Говорит без злобы, без обиды. Просто констатирует факты.
За здоровым крестом — сотни квадратных метров могил. Латышское кладбище. Захоронения столетней давности. Только крестов почти нет. Памятники вообще редкость.
— Памятники есть. Они под землей. — Озолин подводит нас к одной могиле с красивым обелиском. — Вот, один из тех, что мы достали. Молодая девушка похоронена. В 1921-м умерла. Не от репрессий. Видимо, болела. Несколько дней ее могилу в порядок приводили. Достали памятник, почистили, укрепили. А тут таких — сотни. Много сотен. И со всеми так надо. Но сил не хватит.
— А поднять вопрос?
— А где?
— Местные власти, Латвия…
— Да кому это надо? Для них это лес. Проще про это кладбище забыть, чем что-то делать.
Николаю Озолину, с дурацким ударением на второе "о", не знающему латышский язык, — надо. Он ничего ни от кого не ждет, не просит.

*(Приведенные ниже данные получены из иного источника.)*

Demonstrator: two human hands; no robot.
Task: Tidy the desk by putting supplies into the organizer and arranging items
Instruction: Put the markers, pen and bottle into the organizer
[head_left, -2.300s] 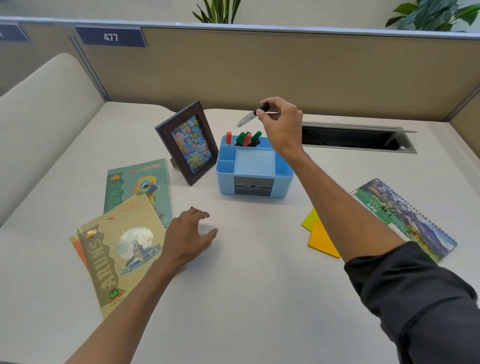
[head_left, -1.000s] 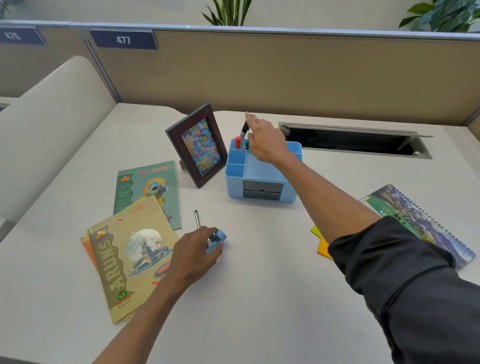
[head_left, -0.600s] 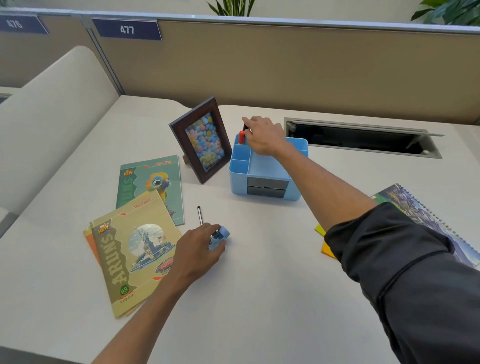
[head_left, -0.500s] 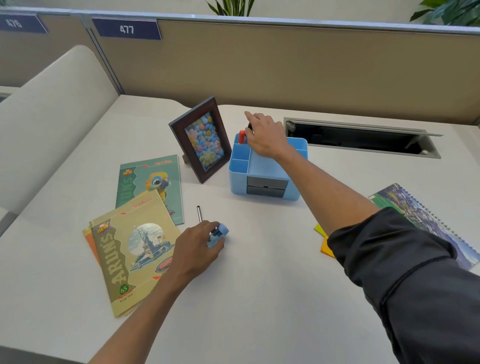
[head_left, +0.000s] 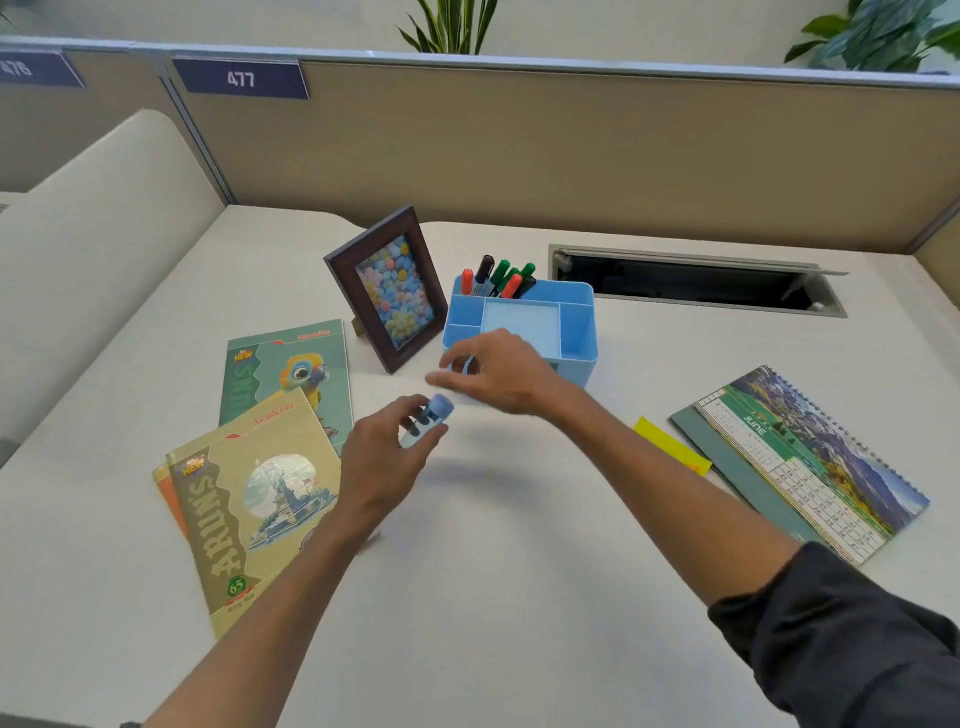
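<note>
Now my left hand (head_left: 382, 462) pinched a small blue stapler (head_left: 427, 420) between thumb and fingers, lifted off the desk (head_left: 493, 597). My right hand (head_left: 498, 371) hovered just beyond it at about one o'clock, fingers loosely spread and holding nothing, in front of the blue organizer (head_left: 576, 332). The markers (head_left: 497, 279) stood in the organizer's back compartment at twelve o'clock. Half a second earlier my right hand was up at those markers and the stapler sat low against the desk under my left.
</note>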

Сам приезжает сюда и делает так, чтобы кладбище его незнакомых предков не превратилось в лес.
— Сюда как-то приезжала делегация латышей, на большом автобусе. Ходили, охали. Кино даже какое-то снимали. Говорили о том, что кладбище надо восстановить. Потом уехали — и тишина.
Мы докуриваем, идем к машине. У нас так исторически сложилось: чем больше автобус, тем меньше толку. А кладбище останется. Потому что оно очень нужно. Хотя бы Озолину.